Site icon R-bloggers

Predicting Titanic deaths on Kaggle

[This article was first published on Wiekvoet, and kindly contributed to R-bloggers]. (You can report issue about the content on this page here)
Want to share your content on R-bloggers? click here if you have a blog, or here if you don't.
Kaggle has a competition to predict who will die on the famous Titanic ‘Machine Learning from Disaster”. It is placed as knowledge competition. Just up there to learn. I am late to the party, it has been been for 1 1/2 year, to end by end 2015. It is a small data set, hence interesting to learn from. It is also a competition with a number of entries which have perfect predictions.
Just for fun, I have been trying to see what I would achieve with simple attempt with randomforest. For those in the competition, this randomforest got me 0.74163, placing me 2781 out of 3064 entries. An acceptable spot, since this is using off the shelf approach. An improvement may follow in a subsequent post.

Data

Data downloaded from Kaggle. It is real world data, hence has the odd missing (in passenger age) and a number of columns with messy data, which might be employed to create additional variables. For the purpose of validation about 90% of the data gets flagged to be training set. test will be the test, set, results of which to be passed back to Kaggle.
  PassengerId Survived Pclass                                                Name
1           1        0      3                             Braund, Mr. Owen Harris
2           2        1      1 Cumings, Mrs. John Bradley (Florence Briggs Thayer)
3           3        1      3                              Heikkinen, Miss. Laina
4           4        1      1        Futrelle, Mrs. Jacques Heath (Lily May Peel)
5           5        0      3                            Allen, Mr.

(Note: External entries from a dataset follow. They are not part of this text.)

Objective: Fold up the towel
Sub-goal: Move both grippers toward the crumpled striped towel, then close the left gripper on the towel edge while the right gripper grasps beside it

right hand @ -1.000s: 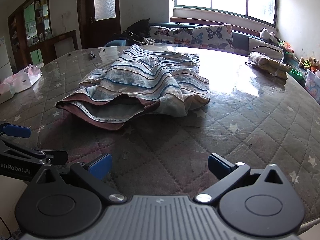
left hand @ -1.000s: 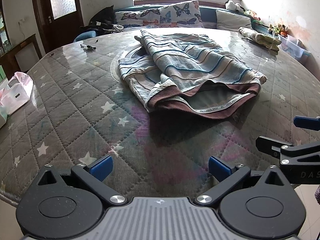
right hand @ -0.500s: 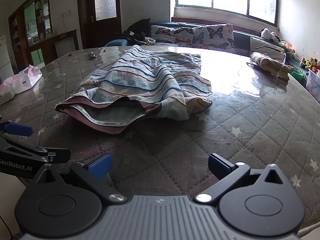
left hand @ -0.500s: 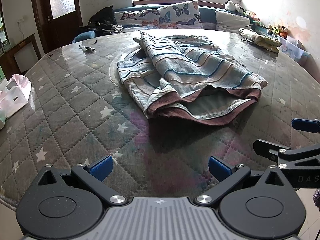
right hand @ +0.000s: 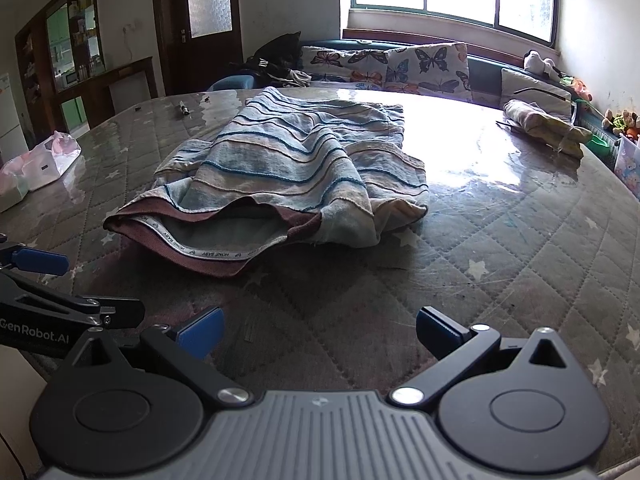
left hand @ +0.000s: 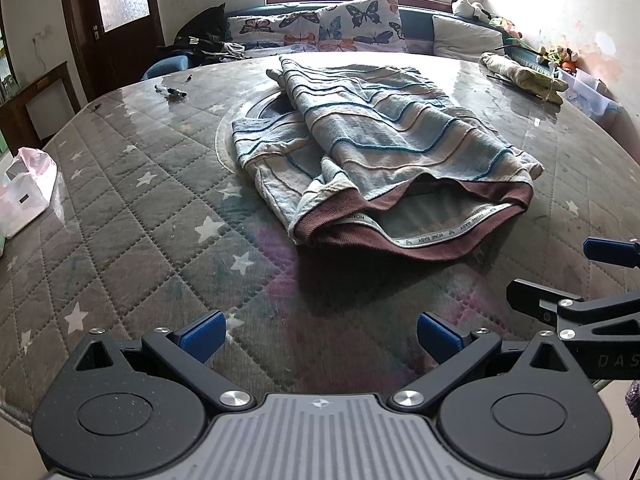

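A striped blue and beige towel [left hand: 384, 152] with a brown hem lies rumpled and loosely doubled over in the middle of the round table; its brown edge gapes toward me. The same towel [right hand: 296, 168] fills the centre of the right wrist view. My left gripper [left hand: 320, 334] hovers open over the table's near edge, a short way before the hem, holding nothing. My right gripper [right hand: 318, 330] is open too and empty, alongside it. Each gripper shows in the other's view: the right one [left hand: 580, 276] at the right edge, the left one [right hand: 60, 284] at the left edge.
The table [left hand: 132, 216] has a grey quilted star-pattern cover under glass. A pink and white bag [left hand: 28, 196] sits at its left rim, pens [left hand: 170, 91] at the far left, a rolled cloth [right hand: 540, 124] at the far right. A sofa with butterfly cushions [left hand: 352, 24] stands behind.
Both grippers have advanced toward the towel, which now looks closer and larger in both views. Both stay open; the towel has not moved.
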The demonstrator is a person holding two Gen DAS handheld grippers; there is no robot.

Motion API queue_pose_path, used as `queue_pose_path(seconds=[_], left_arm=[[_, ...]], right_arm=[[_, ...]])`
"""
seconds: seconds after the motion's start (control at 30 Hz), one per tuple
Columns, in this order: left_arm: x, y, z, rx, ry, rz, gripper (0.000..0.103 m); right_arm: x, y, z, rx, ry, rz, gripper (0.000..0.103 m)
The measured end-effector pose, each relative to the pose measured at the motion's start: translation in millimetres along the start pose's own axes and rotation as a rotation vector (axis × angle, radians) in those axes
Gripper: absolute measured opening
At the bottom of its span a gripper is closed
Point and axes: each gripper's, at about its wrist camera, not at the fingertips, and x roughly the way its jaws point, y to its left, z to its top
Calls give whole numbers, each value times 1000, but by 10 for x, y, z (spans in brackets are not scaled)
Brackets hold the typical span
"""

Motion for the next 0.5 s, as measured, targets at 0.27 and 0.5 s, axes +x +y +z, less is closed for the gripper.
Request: queue_pose_path(seconds=[0.27, 0.5], left_arm=[[57, 21, 47, -4, 17, -3, 103], [98, 31, 100, -8, 25, -4, 103]], right_arm=[[57, 6, 53, -2, 12, 6, 103], [112, 3, 90, -5, 20, 16, 103]])
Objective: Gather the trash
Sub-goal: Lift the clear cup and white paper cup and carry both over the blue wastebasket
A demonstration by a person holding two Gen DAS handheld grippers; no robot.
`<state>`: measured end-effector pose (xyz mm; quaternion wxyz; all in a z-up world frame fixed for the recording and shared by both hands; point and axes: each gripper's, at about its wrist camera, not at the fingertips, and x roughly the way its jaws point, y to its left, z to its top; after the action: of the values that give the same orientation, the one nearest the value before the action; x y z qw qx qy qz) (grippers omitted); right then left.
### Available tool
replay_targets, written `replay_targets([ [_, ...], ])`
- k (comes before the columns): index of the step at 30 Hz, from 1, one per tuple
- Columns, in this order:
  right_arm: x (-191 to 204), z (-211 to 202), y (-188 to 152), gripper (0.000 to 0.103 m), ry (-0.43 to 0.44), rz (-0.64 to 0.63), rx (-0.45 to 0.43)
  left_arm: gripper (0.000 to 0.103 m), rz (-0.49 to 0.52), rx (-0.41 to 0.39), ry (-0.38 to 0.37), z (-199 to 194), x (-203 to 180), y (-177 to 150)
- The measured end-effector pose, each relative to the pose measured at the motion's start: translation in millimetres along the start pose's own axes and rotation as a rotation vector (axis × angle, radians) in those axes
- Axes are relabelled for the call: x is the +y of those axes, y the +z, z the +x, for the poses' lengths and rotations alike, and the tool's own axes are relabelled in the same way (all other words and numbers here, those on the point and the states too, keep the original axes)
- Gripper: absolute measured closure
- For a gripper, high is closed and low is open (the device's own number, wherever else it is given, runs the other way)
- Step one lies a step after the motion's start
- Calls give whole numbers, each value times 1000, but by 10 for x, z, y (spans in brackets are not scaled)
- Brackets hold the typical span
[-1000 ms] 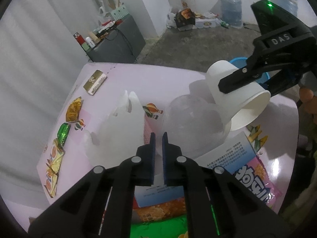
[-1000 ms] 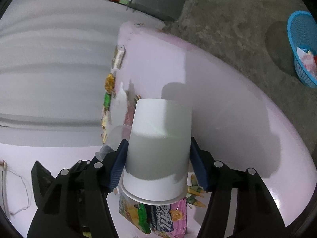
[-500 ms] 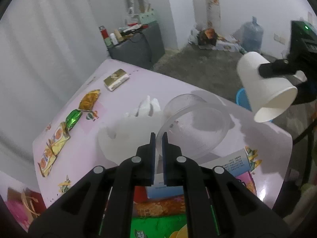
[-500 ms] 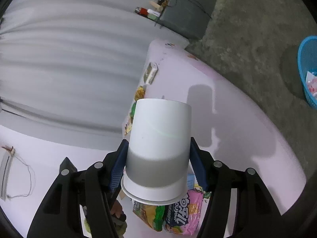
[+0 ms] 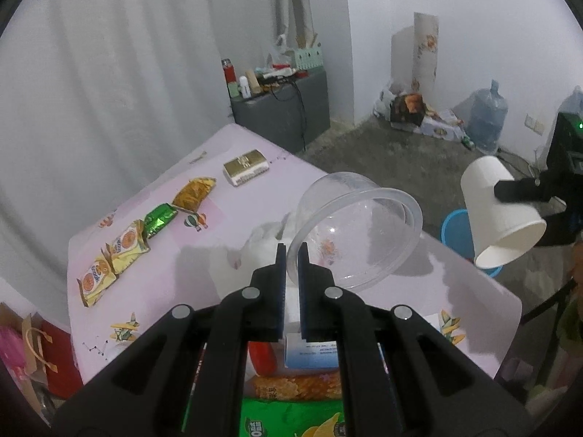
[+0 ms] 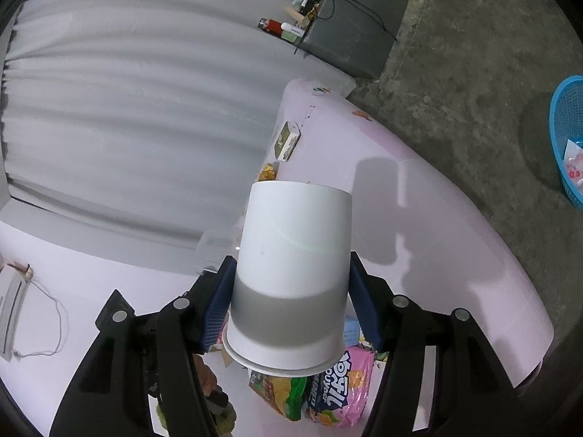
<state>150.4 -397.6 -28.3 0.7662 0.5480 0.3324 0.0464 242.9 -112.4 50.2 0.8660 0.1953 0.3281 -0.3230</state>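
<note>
My left gripper (image 5: pixel 289 255) is shut on the rim of a clear plastic bowl (image 5: pixel 355 233) and holds it tilted above the pink table (image 5: pixel 164 273). My right gripper (image 6: pixel 291 298) is shut on a white paper cup (image 6: pixel 291 273), mouth toward the camera, held above the table's edge; the cup also shows at the right of the left wrist view (image 5: pixel 499 215). A blue trash basket (image 6: pixel 566 138) stands on the floor beyond the table, partly hidden behind the cup in the left wrist view (image 5: pixel 455 229).
On the table lie a crumpled white tissue (image 5: pixel 262 247), a gold box (image 5: pixel 246 166), several snack wrappers (image 5: pixel 127 244), a pink snack bag (image 6: pixel 339 389) and a green chip bag (image 5: pixel 291 418). A grey cabinet (image 5: pixel 284 109) and a water jug (image 5: pixel 486 120) stand on the floor.
My left gripper has lifted the clear bowl off the table and tilted it. My right gripper with the paper cup has risen and moved right, away from the bowl.
</note>
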Motion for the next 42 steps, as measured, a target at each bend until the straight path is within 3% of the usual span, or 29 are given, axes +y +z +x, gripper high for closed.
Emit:
replay_targets([
  [12, 135, -157, -18, 44, 15, -28, -43, 99, -27, -91, -10, -281, -148, 171],
  [21, 146, -529, -38, 44, 17, -35, -128, 99, -7, -138, -48, -387, -439, 367],
  [42, -691, -1628, -68, 44, -21, 114, -331, 99, 139, -106, -178, -131, -1689, 793],
])
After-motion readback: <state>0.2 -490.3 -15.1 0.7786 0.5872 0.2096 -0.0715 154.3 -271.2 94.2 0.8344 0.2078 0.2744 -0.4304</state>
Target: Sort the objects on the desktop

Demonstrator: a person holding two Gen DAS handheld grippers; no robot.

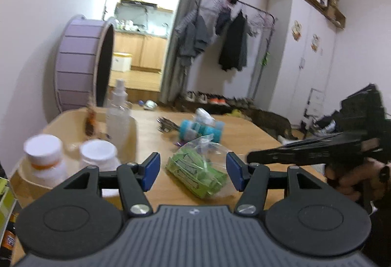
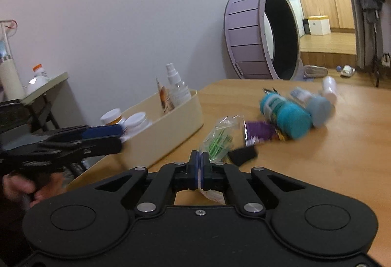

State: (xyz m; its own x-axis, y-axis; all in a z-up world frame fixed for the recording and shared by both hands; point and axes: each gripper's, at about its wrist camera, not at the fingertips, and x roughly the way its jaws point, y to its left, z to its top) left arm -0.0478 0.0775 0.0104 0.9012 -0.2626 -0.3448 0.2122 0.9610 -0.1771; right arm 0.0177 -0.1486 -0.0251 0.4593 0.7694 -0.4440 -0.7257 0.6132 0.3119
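Note:
A clear bag of green pieces lies on the wooden table. My right gripper is shut on the bag's thin plastic edge, which shows white between the blue pads. In the left wrist view the right gripper reaches in from the right, by the bag. My left gripper is open and hovers just short of the bag, holding nothing. It also shows as the left gripper beside the cream bin.
The bin holds two white-capped bottles and a spray bottle. Teal bottles, a purple packet and a small black object lie beyond the bag. A purple wheel stands behind the table.

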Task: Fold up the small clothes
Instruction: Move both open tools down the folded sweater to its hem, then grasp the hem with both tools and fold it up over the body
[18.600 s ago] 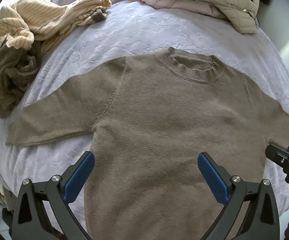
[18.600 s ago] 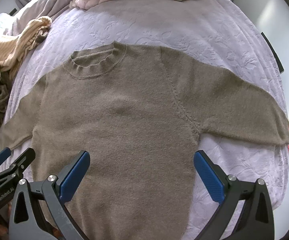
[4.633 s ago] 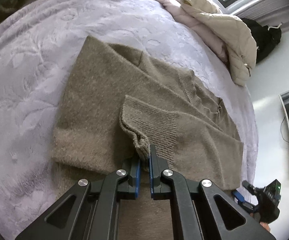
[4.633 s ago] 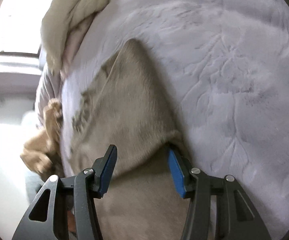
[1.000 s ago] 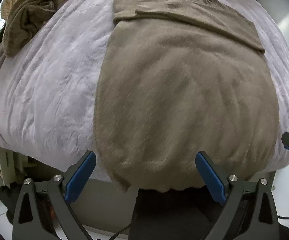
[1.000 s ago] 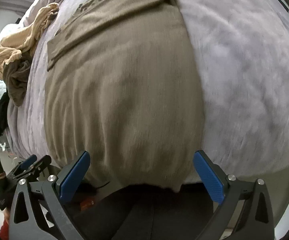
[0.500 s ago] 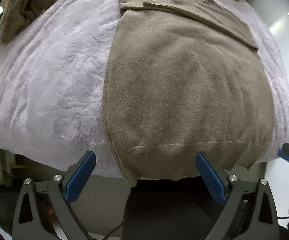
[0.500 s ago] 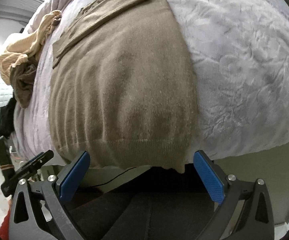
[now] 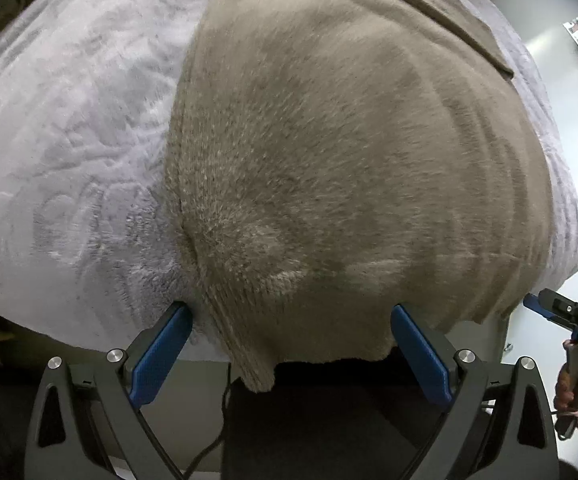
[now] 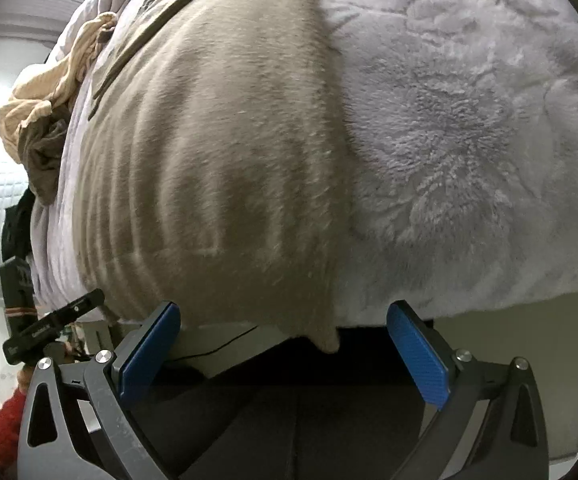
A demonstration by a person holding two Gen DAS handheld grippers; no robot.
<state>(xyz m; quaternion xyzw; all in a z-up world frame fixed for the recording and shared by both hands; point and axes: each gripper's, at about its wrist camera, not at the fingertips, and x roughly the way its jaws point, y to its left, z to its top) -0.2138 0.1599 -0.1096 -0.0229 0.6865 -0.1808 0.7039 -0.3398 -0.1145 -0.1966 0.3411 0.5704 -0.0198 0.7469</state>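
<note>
The taupe knitted sweater (image 9: 349, 152) lies flat on the bed, on a pale lilac plush blanket (image 9: 69, 140) with an embossed pattern. Its ribbed hem hangs a little over the near edge of the bed, and its long axis runs from that hem straight away toward the far end, where the folded-in sleeves cross the body as a band.

In the left wrist view the left tongs (image 9: 291, 354) are spread wide and hold nothing; the sweater's near left hem corner droops between their blue pads, closer to the left pad. In the right wrist view the right tongs (image 10: 283, 354) are likewise spread wide and empty, with the sweater's (image 10: 217, 160) near right hem corner hanging between their pads.

Farther off at the left of the right wrist view, a crumpled cream ribbed garment (image 10: 49, 88) and a darker brown one (image 10: 45, 152) lie bunched at the bed's side.
</note>
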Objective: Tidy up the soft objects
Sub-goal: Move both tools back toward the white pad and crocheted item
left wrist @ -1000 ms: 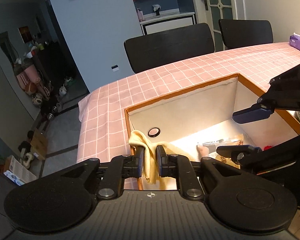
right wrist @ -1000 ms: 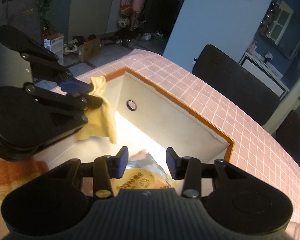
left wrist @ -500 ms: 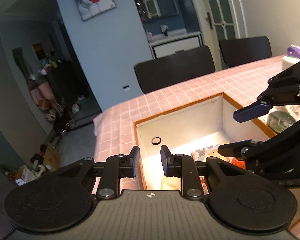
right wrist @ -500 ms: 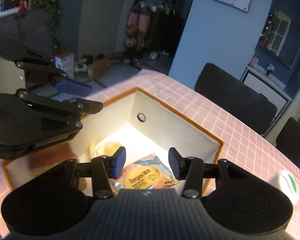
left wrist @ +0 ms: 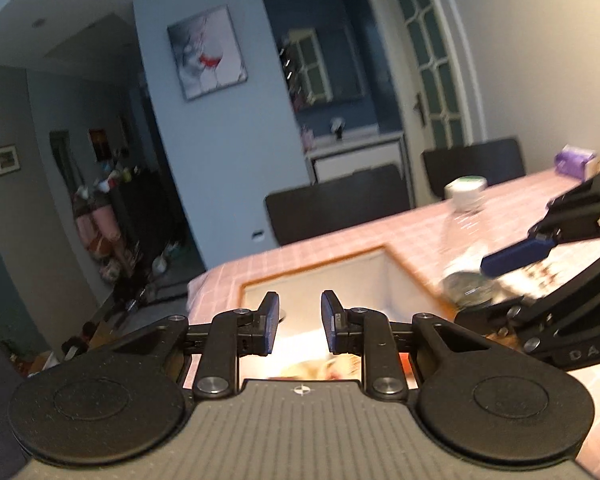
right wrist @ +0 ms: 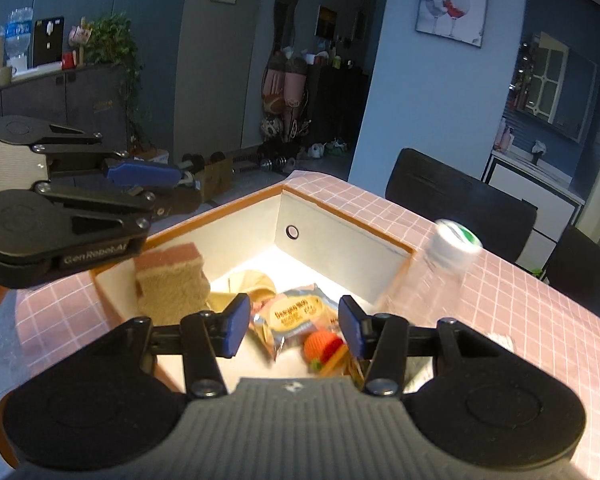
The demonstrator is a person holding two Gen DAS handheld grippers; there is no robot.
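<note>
Both tongs hang empty above the white bin (right wrist: pixel 340 240), jaws apart: the left gripper (left wrist: pixel 299 326) parted narrowly, the right gripper (right wrist: pixel 293 325) wider. Down in the bin the yellow cloth (right wrist: pixel 250 284) lies at 11 o'clock of the snack packet (right wrist: pixel 296 314), sponge (right wrist: pixel 171 280) at 9, orange knitted toy (right wrist: pixel 322 342) at 5

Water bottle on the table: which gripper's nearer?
Right. The right gripper hovers over the box beside the water bottle; the left gripper hangs beyond the box's far side.
</note>
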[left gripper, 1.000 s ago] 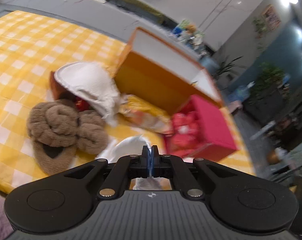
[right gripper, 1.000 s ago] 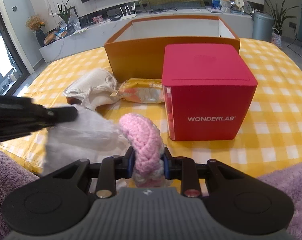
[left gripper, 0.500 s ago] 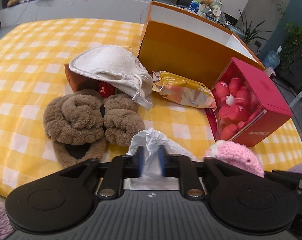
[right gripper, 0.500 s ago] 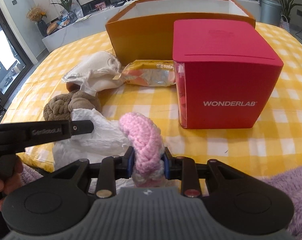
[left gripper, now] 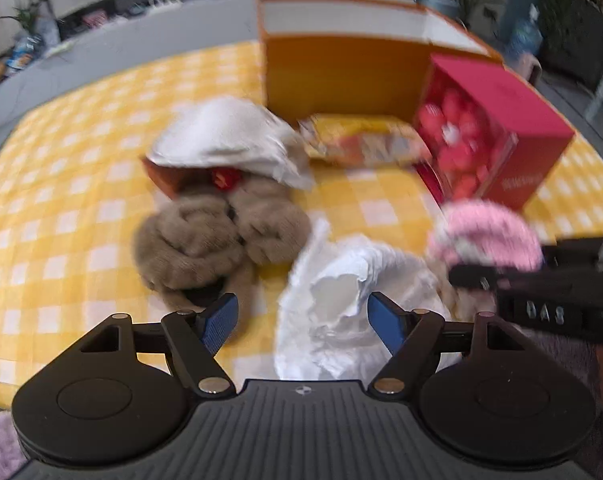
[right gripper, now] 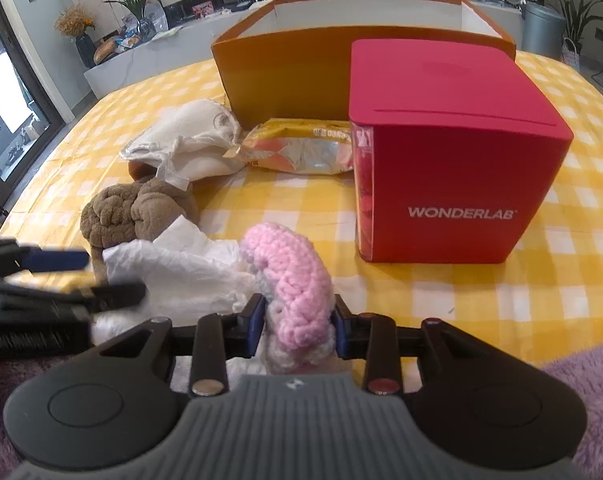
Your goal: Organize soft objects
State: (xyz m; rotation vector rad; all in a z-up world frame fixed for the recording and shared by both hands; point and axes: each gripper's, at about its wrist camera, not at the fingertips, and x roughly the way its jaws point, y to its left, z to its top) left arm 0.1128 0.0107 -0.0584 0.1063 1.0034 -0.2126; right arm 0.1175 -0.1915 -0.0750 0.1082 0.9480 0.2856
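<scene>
Pink crochet ring (right gripper: 291, 280) in right tool (right gripper: 297, 322), crumpled white bag (left gripper: 353, 312)

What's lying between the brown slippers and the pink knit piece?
Crumpled white tissue lies between the brown slippers and pink knit piece; the right wrist view shows it.

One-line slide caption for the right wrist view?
Right gripper, fingers opening around a pink crocheted piece, beside crumpled white plastic, before a red WONDERLAB box.

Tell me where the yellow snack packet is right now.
In the right wrist view the yellow snack packet lies flat on the checked cloth, just in front of the orange box, between the white pouch and the red WONDERLAB box.
</scene>
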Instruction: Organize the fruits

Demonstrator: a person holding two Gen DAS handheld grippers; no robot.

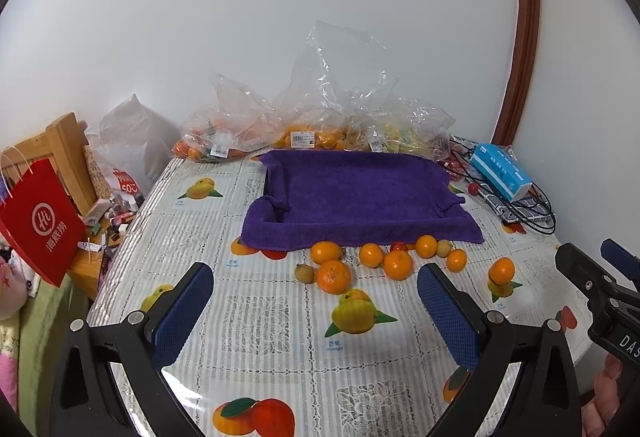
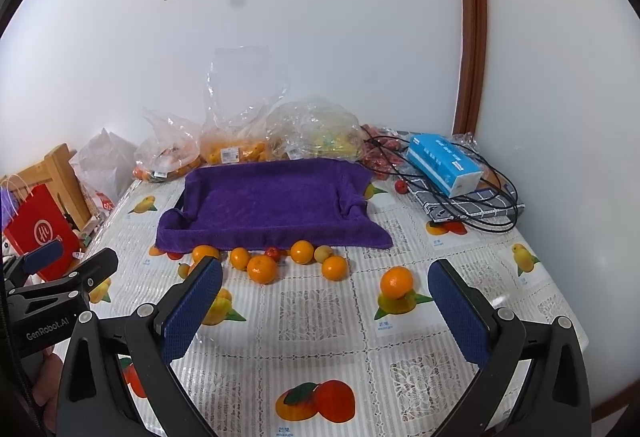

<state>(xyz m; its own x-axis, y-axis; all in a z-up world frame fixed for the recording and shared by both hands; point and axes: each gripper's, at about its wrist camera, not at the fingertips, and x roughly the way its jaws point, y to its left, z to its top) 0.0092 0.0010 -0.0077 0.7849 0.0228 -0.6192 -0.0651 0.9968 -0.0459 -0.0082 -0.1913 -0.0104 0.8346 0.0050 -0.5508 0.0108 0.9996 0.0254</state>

William Henry
6           6        0      3                                    Moran, Mr. James
     Sex Age SibSp Parch           Ticket    Fare Cabin Embarked
1   male  22     1     0        A/5 21171  7.2500              S
2 female  38     1     0         PC 17599 71.2833   C85        C
3 female  26     0     0 STON/O2. 3101282  7.9250              S
4 female  35     1     0           113803 53.1000  C123        S
5   male  35     0     0           373450  8.0500              S
6   male  NA     0     0           330877  8.4583              Q
library(dplyr)
library(randomForest)
library(lattice)
options(width=85)
head(read.csv(‘train.csv’))

titanic <- read.csv(‘train.csv’) %>%
    mutate(.,Pclass=factor(Pclass),
        Survived=factor(Survived),
        age=ifelse(is.na(Age),35,Age),
        age = cut(age,c(0,2,5,9,12,15,21,55,65,100)),
        A=grepl(‘A’,Cabin),
        B=grepl(‘B’,Cabin),
        C=grepl(‘C’,Cabin),
        D=grepl(‘D’,Cabin),
        cn = as.numeric(gsub(‘[[:space:][:alpha:]]’,”,Cabin)),
        oe=factor(ifelse(!is.na(cn),cn%%2,-1)),
        train = sample(c(TRUE,FALSE),
            size=891,
            replace=TRUE, 
            prob=c(.9,.1)   ) )
test <- read.csv(‘test.csv’) %>%
    mutate(.,Pclass=factor(Pclass),
        age=ifelse(is.na(Age),35,Age),
        age = cut(age,c(0,2,5,9,12,15,21,55,65,100)),
        A=grepl(‘A’,Cabin),
        B=grepl(‘B’,Cabin),
        C=grepl(‘C’,Cabin),
        D=grepl(‘D’,Cabin),
        cn = as.numeric(gsub(‘[[:space:][:alpha:]]’,”,Cabin)),
        oe=factor(ifelse(!is.na(cn),cn%%2,-1)),
        Embarked=factor(Embarked,levels=levels(titanic$Embarked))
        )
test$Fare[is.na(test$Fare)]<- median(titanic$Fare)
Age has missing values, hence the first step is to fill those in. In the code above, an age factor has been made, where missings are imputed the largest category. 

Model building

A simple prediction using randomForest.
rf1 <- randomForest(Survived ~ 
        Sex+Pclass + SibSp +
        Parch + Fare + 
        Embarked + age +
        A+B+C+D +oe,
    data=titanic,
    subset=train,
    replace=FALSE,
    ntree=1000)
Call:
 randomForest(formula = Survived ~ Sex + Pclass + SibSp + Parch +      Fare + Embarked + age + A + B + C + D + oe, data = titanic,      replace = FALSE, ntree = 1000, subset = train) 
               Type of random forest: classification
                     Number of trees: 1000
No. of variables tried at each split: 3

        OOB estimate of  error rate: 16.94%
Confusion matrix:
    0   1 class.error
0 454  40  0.08097166
1  95 208  0.31353135

This shows some bias in the predictions. Class one gets predicted as class 0 far too often. Hence I will optimize not only the normal variables nodesize (Minimum size of terminal nodes) and mtry (Number of variables randomly sampled as candidates at each split) but also classwt (Priors of the classes).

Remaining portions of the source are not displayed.